Collaborative Machine Learning with Incentive-Aware Model Rewards

Authors: Rachael Hwee Ling Sim, Yehong Zhang, Mun Choon Chan, Bryan Kian Hsiang Low

ICML 2020 | Conference PDF | Archive PDF | Plain Text | LLM Run Details

Reproducibility Variable Result LLM Response
Research Type Experimental This section empirically evaluates the performance and properties of our reward scheme (Sec. 4.2) on Bayesian regression models with the (a) synthetic Friedman dataset with 6 input features (Friedman, 1991), (b) diabetes progression (Dia P) dataset on the diabetes progression of 442 patients with 9 input features (Efron et al., 2004), and (c) Californian housing (Cali H) dataset on the value of 20640 houses with 8 input features (Pace & Barry, 1997).
Researcher Affiliation Academia 1Department of Computer Science, National University of Singapore, Republic of Singapore. Correspondence to: Bryan Kian Hsiang Low <lowkh@comp.nus.edu.sg>.
Pseudocode No The paper describes its proposed methods and scheme in prose and mathematical formulations but does not include any pseudocode or algorithm blocks.
Open Source Code No The paper does not provide any explicit statement or link indicating that the source code for the described methodology is publicly available.
Open Datasets Yes This section empirically evaluates the performance and properties of our reward scheme (Sec. 4.2) on Bayesian regression models with the (a) synthetic Friedman dataset with 6 input features (Friedman, 1991), (b) diabetes progression (Dia P) dataset on the diabetes progression of 442 patients with 9 input features (Efron et al., 2004), and (c) Californian housing (Cali H) dataset on the value of 20640 houses with 8 input features (Pace & Barry, 1997).
Dataset Splits No The paper details how the training data is partitioned among parties, but it does not specify a separate validation dataset or its split percentages/counts for model tuning or evaluation.
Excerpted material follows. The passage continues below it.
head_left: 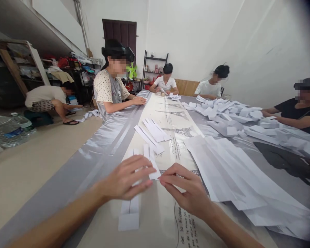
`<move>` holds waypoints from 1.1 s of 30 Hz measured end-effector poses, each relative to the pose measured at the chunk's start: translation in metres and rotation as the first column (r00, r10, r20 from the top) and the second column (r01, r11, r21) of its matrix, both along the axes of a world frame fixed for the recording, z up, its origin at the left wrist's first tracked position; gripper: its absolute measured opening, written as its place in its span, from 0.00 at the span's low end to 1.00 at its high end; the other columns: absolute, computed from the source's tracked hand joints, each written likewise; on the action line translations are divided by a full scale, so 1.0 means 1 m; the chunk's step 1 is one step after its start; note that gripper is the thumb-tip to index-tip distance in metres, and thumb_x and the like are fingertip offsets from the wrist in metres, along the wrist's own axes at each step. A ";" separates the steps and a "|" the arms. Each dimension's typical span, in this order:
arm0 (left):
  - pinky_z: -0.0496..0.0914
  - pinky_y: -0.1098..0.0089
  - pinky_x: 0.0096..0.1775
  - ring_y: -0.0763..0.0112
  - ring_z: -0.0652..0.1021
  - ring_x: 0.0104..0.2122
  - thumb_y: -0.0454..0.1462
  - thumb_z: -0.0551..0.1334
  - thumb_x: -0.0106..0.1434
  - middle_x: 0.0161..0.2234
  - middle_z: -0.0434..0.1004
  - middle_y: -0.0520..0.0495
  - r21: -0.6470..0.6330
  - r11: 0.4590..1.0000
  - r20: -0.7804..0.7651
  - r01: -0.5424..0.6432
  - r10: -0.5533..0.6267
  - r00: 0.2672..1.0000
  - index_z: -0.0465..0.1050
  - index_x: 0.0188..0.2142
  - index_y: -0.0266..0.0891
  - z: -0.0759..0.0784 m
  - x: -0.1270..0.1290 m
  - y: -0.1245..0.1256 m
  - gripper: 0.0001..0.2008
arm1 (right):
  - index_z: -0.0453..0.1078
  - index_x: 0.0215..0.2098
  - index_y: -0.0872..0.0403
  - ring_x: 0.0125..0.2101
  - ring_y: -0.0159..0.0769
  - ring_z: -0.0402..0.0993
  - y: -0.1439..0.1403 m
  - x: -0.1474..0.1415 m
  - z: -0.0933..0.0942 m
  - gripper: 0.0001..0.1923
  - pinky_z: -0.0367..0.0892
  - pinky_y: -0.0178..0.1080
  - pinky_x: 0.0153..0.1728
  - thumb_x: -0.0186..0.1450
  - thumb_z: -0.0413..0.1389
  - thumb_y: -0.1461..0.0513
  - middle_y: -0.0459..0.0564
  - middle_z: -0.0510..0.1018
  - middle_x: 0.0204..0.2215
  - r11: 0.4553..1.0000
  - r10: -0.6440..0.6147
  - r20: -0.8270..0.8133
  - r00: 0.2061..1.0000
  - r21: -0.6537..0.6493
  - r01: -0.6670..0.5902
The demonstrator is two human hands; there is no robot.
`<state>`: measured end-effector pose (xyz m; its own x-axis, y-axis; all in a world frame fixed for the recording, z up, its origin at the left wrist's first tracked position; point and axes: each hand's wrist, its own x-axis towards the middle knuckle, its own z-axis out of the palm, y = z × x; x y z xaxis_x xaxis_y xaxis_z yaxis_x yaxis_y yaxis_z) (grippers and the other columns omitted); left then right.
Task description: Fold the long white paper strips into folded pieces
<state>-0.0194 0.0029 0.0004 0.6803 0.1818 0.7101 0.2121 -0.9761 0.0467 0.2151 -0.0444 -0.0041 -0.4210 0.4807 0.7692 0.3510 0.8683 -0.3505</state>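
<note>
My left hand [130,177] hovers with its fingers stretched out over a folded white paper piece [129,218], which lies lengthwise on the table and is partly covered by the hand. Thumb and fingertips of my right hand [188,189] are pinched together at the near corner of a narrow white paper strip [153,162]. That strip reaches away from me, just beyond my left fingertips. More folded strips [155,131] lie a little farther up the table.
Long white paper sheets [229,172] fan out on the right, with a heap of folded papers [229,113] behind them. The tablecloth [93,155] is grey with a printed runner. Several people sit around the table; another person [50,98] crouches at left near water bottles [12,127].
</note>
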 end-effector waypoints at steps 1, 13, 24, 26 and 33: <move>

The evaluation is done on a test dataset.
Hardware Specification No The paper does not provide any specific details about the hardware (e.g., CPU, GPU models, memory) used to run the experiments.
Software Dependencies No The paper mentions using 'Bayesian regression models' and specific kernels ('squared exponential kernel + exponential kernel'), but it does not list any specific software libraries or their version numbers (e.g., 'Python 3.x', 'PyTorch 1.x', 'scikit-learn 0.x').
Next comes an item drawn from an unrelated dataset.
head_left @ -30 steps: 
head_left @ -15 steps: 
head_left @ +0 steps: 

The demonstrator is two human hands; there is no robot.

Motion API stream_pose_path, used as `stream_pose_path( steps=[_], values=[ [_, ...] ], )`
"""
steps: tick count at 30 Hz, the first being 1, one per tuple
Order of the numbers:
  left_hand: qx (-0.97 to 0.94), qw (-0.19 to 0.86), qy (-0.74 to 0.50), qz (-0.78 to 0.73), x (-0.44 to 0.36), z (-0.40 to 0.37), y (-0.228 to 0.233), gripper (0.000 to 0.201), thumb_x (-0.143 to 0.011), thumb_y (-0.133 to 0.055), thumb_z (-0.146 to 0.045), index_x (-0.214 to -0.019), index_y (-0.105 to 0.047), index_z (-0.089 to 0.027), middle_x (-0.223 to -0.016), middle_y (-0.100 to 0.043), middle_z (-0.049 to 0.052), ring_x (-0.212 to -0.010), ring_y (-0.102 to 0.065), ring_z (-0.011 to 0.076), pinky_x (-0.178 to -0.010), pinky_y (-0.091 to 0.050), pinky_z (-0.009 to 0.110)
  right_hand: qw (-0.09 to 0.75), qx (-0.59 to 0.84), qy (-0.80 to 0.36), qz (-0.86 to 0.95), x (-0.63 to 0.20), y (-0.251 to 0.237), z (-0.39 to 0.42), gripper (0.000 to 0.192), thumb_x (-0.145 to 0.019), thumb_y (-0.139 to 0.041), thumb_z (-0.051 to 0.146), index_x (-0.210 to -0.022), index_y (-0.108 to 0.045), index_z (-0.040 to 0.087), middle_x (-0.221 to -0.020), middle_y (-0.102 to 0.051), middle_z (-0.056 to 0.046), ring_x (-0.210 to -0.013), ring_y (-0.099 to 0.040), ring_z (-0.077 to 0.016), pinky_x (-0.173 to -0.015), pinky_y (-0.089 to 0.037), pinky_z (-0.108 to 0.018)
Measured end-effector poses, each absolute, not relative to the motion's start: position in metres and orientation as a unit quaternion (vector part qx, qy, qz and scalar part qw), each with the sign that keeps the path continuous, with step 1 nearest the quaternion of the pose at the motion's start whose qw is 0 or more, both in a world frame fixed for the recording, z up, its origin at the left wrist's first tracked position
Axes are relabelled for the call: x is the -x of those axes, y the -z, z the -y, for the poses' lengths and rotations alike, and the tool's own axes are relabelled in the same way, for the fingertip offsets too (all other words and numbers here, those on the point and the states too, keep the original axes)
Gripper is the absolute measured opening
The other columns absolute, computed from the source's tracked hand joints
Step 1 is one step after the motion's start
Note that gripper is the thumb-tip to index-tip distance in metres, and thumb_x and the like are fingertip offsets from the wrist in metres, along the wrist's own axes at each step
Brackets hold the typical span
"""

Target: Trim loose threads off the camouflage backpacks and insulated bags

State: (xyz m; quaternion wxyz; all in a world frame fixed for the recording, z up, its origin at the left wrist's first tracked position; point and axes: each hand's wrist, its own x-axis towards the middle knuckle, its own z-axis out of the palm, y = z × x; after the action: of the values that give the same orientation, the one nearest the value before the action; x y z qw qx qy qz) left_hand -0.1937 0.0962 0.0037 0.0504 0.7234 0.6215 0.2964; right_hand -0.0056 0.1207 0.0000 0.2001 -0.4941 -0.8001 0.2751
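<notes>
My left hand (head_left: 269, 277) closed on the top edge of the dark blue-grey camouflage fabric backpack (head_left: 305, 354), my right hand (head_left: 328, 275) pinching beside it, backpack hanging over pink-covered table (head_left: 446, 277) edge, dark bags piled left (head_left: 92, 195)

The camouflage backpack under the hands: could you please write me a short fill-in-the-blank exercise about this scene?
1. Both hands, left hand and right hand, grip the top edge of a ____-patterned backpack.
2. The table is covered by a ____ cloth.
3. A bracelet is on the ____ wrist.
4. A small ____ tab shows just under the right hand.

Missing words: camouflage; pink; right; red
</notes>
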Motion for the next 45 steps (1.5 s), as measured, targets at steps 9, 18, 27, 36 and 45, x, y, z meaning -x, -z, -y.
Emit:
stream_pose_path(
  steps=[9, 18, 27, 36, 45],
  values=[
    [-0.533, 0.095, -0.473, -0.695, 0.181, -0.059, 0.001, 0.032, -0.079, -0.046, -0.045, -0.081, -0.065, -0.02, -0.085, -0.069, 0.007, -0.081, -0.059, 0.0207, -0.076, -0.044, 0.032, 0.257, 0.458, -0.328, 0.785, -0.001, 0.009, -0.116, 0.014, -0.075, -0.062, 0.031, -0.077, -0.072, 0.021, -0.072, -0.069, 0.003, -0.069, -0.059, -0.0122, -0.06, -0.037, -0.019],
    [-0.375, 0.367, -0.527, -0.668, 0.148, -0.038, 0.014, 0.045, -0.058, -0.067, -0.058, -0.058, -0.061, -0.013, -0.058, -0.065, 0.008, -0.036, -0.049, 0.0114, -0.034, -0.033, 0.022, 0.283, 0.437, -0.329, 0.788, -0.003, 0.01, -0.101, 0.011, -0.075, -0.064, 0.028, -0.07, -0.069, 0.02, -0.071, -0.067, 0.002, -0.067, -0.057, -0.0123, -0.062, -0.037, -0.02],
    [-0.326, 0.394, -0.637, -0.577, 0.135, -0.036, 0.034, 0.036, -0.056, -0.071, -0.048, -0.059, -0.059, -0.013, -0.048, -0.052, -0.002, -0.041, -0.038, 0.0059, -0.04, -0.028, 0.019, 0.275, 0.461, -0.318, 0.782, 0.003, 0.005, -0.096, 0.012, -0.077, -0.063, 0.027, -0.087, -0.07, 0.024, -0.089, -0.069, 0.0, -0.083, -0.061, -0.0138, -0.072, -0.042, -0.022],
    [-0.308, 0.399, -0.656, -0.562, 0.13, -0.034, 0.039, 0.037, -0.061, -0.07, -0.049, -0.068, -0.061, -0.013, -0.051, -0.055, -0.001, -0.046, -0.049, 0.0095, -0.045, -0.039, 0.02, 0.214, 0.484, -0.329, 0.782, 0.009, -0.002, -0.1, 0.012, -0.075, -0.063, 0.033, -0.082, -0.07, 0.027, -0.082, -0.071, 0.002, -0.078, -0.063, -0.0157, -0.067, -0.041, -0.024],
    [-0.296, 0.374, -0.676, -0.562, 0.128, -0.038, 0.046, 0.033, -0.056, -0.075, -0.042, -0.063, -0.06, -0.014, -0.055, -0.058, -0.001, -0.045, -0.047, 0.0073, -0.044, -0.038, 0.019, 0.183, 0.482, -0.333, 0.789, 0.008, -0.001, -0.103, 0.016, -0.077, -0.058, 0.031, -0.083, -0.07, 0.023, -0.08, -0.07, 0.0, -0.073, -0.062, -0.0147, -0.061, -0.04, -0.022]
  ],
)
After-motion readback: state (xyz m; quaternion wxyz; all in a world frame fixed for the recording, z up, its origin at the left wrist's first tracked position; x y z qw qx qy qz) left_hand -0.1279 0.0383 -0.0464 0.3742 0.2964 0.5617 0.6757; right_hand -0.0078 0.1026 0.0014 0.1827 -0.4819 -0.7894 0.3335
Experiment Setup No The paper describes aspects of the experimental setup such as the type of models used (e.g., 'Bayesian regression models', 'GP regression'), how data was partitioned, and how noise was injected. However, it does not provide specific details on hyperparameters (e.g., learning rate, batch size, number of epochs) or specific optimizer settings typically found in an 'experimental setup' section.